PROVIDED DATA:
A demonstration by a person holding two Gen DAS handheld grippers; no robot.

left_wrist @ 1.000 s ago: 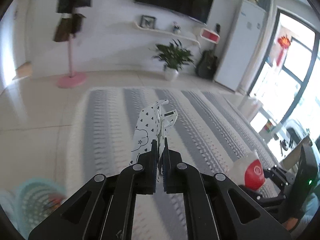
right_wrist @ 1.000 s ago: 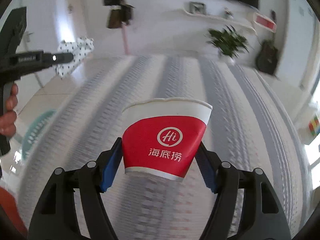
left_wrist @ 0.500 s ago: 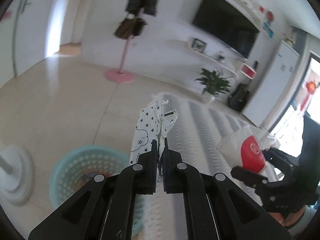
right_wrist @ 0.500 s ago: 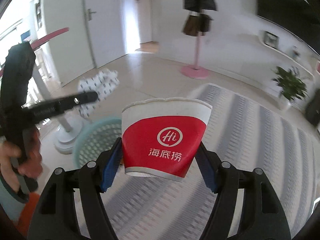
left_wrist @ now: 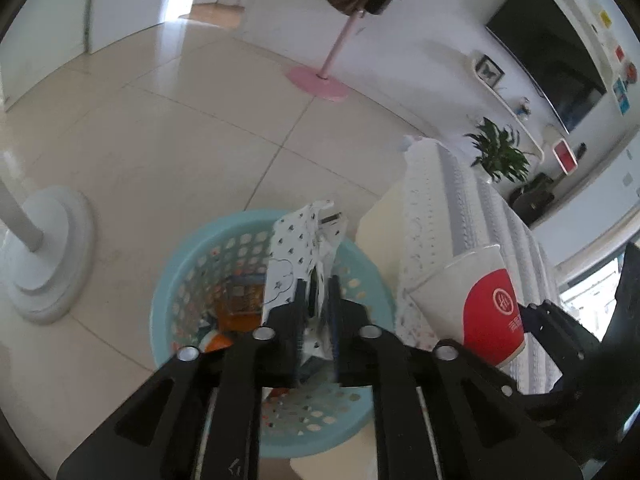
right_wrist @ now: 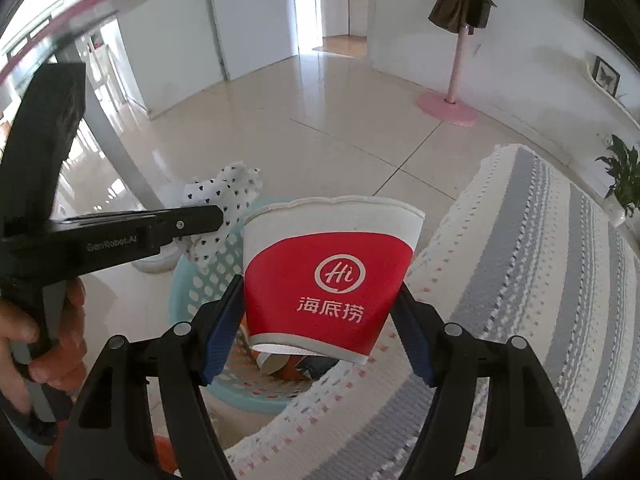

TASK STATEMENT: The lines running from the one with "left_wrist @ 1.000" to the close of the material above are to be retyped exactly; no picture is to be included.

ANSWER BOX:
left_wrist @ 1.000 s ago: 
right_wrist @ 1.000 s ago: 
left_wrist @ 0.500 s ago: 
right_wrist @ 0.500 s ago: 
left_wrist @ now: 
right_wrist @ now: 

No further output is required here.